In the records, find every line with the word "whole" and copy it out.

┌──

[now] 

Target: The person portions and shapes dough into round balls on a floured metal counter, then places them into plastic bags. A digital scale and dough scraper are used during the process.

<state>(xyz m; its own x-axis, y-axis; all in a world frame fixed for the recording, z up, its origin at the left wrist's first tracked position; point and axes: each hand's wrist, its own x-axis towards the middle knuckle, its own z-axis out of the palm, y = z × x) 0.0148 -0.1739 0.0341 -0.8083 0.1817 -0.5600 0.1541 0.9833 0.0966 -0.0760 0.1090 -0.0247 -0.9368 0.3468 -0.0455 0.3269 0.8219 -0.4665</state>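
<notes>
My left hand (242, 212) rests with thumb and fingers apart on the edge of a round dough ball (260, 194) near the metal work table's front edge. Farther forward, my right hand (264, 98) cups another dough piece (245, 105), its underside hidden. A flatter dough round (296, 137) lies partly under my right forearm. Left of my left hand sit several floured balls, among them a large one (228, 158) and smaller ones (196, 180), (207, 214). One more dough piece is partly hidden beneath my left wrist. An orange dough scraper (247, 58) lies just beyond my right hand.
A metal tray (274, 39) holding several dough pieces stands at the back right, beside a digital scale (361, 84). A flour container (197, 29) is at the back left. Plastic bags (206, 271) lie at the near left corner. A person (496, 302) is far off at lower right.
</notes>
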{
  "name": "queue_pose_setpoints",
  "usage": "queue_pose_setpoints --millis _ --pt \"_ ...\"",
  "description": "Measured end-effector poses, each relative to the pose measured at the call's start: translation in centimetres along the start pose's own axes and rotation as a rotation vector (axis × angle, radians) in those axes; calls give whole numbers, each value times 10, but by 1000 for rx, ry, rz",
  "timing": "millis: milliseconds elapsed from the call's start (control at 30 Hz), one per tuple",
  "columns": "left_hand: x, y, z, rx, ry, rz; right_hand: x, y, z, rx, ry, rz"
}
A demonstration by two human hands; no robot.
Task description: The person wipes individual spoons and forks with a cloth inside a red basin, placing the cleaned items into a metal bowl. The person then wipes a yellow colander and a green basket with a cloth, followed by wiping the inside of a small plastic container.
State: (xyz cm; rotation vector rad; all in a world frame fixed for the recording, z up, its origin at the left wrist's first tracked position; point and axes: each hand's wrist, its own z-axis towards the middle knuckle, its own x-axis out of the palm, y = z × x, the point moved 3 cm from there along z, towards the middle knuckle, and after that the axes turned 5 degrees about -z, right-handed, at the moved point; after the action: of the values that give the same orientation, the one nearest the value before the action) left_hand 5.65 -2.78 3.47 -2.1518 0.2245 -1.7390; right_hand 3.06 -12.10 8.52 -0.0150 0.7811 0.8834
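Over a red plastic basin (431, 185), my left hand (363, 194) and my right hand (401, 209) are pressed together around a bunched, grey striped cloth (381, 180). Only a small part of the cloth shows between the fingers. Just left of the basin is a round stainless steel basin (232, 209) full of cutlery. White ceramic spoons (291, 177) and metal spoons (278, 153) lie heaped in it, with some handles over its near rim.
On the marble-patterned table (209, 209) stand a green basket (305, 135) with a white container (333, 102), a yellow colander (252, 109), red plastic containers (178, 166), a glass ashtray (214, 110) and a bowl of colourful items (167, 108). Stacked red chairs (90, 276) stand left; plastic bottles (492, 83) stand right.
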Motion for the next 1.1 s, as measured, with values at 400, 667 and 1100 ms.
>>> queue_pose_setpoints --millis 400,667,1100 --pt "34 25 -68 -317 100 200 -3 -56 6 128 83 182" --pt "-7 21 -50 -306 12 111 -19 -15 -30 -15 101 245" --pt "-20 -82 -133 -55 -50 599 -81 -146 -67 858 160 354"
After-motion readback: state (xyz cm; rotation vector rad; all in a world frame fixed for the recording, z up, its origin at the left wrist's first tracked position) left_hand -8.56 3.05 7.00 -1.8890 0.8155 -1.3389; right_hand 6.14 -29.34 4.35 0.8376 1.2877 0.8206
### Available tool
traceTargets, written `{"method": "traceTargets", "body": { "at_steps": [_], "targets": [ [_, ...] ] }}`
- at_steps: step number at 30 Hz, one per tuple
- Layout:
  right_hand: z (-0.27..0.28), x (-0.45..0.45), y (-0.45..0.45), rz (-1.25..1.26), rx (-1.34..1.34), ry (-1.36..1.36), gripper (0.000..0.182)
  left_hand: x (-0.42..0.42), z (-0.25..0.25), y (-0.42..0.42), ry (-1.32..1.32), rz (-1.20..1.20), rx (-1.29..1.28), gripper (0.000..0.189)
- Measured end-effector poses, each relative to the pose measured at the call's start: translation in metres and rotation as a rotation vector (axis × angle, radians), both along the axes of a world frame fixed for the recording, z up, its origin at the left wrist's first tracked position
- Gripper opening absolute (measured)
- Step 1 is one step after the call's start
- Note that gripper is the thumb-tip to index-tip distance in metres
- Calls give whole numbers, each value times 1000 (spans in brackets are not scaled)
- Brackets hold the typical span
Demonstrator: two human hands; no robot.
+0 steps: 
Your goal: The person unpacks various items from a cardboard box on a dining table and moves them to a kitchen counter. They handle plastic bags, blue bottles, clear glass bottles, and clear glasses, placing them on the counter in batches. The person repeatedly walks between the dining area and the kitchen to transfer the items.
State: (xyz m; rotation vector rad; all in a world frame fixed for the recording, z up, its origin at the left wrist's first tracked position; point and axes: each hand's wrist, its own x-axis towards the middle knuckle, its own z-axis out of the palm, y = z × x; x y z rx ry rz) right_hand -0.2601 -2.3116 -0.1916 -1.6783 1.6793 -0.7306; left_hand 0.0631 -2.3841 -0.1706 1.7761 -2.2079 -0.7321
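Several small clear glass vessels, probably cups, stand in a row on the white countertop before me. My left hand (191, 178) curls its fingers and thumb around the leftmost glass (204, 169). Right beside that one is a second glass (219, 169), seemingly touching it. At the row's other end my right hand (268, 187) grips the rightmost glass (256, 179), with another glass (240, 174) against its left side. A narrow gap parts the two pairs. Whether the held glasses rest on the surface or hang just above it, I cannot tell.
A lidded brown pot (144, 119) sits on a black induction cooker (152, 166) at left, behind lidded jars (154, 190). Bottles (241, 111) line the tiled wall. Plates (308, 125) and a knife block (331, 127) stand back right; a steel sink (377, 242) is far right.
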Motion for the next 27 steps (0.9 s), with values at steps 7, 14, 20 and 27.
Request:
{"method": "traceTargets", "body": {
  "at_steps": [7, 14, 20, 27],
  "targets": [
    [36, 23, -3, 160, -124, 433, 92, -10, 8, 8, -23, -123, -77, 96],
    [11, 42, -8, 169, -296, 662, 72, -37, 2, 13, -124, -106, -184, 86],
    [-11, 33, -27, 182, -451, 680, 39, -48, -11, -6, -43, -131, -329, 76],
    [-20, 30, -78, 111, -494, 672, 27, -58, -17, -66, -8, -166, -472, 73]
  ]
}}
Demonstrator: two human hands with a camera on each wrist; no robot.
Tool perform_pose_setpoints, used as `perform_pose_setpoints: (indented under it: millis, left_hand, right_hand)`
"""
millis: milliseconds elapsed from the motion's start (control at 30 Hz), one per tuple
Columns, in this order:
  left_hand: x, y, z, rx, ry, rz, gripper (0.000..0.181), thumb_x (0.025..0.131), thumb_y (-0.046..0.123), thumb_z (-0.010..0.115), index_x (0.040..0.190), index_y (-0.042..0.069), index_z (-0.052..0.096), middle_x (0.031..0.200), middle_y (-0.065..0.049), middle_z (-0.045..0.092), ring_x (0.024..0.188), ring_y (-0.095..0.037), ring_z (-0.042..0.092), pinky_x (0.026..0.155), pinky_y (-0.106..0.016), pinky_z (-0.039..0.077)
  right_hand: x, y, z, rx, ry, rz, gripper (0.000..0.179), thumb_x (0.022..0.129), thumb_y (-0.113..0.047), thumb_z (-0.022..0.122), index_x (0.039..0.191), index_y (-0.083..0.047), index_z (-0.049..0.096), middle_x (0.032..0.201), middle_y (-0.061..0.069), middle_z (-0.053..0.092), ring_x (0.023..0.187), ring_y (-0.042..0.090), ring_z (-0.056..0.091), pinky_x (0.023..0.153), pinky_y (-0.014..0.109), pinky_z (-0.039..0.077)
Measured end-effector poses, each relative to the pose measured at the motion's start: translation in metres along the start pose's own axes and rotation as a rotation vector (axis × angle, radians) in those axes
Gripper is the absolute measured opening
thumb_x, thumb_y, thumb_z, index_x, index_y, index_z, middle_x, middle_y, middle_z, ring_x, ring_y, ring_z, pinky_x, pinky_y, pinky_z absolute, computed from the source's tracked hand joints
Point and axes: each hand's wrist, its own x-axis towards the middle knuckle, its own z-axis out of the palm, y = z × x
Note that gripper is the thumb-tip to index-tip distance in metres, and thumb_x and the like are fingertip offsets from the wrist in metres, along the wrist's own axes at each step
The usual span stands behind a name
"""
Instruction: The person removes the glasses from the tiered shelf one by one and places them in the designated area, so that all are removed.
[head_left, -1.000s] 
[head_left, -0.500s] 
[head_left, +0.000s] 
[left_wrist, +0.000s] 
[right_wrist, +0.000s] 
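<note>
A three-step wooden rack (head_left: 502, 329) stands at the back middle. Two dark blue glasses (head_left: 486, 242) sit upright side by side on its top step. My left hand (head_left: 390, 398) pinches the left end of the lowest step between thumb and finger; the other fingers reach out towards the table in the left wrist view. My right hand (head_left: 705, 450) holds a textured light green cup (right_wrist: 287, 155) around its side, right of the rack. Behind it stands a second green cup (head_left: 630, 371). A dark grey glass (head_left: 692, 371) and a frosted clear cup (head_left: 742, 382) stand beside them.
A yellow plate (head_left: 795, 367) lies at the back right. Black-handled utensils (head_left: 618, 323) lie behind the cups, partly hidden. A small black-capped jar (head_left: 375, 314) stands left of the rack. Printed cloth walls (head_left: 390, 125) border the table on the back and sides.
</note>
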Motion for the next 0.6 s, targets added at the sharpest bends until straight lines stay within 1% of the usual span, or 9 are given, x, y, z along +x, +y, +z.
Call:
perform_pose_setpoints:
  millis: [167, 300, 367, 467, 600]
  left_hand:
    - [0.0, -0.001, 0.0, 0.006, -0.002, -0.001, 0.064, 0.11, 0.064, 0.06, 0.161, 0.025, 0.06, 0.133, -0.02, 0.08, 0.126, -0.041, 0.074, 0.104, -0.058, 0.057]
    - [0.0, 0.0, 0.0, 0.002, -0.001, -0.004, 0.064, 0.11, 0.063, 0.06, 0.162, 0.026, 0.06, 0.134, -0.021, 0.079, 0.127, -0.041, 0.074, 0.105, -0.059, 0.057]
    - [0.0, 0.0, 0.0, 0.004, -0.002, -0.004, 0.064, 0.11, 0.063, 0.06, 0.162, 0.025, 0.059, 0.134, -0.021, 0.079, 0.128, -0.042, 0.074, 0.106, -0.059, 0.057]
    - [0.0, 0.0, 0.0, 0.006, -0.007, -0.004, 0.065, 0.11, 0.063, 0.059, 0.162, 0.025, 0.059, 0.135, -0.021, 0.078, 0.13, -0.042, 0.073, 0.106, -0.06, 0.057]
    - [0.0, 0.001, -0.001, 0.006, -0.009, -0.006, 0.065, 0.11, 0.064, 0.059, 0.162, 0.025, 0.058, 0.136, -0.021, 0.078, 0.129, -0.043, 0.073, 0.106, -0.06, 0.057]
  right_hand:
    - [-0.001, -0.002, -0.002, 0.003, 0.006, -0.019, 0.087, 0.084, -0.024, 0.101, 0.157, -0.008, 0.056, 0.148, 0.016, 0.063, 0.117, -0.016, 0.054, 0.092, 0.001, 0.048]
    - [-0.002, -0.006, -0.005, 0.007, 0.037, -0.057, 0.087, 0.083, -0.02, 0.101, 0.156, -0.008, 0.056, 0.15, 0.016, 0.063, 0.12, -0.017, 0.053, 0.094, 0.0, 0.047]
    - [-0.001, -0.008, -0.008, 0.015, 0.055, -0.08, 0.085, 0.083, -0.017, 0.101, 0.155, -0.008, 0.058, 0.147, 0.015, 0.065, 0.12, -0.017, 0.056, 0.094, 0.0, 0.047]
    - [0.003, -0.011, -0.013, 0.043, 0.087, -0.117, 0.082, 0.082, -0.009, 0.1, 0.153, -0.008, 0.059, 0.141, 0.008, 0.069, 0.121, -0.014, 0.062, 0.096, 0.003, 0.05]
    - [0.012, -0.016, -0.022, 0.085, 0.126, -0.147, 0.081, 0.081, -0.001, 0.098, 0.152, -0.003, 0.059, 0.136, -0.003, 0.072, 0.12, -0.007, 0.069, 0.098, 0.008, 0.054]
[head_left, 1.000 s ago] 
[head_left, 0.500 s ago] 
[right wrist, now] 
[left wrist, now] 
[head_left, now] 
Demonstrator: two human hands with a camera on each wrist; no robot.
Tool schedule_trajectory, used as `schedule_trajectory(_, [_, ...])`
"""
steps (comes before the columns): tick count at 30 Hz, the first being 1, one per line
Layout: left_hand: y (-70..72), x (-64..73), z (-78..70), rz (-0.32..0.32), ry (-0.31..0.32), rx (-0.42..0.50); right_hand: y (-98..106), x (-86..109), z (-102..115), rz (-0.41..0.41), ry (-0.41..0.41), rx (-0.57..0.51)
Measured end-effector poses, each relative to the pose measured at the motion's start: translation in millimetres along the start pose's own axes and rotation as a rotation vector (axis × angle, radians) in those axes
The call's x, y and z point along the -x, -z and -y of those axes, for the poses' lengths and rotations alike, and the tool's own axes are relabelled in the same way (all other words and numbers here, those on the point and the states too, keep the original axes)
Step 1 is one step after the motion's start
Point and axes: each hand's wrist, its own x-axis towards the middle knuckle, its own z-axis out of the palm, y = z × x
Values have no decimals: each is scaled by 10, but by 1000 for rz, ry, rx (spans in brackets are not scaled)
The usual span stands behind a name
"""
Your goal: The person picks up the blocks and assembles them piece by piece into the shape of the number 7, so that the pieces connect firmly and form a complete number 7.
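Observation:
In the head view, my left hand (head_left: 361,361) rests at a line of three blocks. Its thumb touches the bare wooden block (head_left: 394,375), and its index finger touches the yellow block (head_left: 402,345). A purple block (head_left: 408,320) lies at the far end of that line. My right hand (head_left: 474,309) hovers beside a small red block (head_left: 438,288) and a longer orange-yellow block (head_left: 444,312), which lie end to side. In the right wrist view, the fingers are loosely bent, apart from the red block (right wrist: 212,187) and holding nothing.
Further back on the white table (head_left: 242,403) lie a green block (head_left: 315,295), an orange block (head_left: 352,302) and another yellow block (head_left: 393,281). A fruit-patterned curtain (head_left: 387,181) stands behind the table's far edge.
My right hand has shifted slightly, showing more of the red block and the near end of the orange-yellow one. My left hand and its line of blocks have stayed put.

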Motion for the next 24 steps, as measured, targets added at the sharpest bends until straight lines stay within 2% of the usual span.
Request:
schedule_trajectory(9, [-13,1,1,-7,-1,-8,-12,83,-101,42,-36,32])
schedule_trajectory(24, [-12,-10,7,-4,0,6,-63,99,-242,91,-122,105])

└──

• [Result]:
  "description": "Measured end-effector poses, each relative to the pose measured at the call's start: translation in centimetres along the start pose's own axes and rotation as a rotation vector (axis × angle, radians) in those axes; calls give whole numbers, each value times 10, but by 1000 for rx, ry, rz",
- Calls give whole numbers, each value times 1000 (spans in brackets are not scaled)

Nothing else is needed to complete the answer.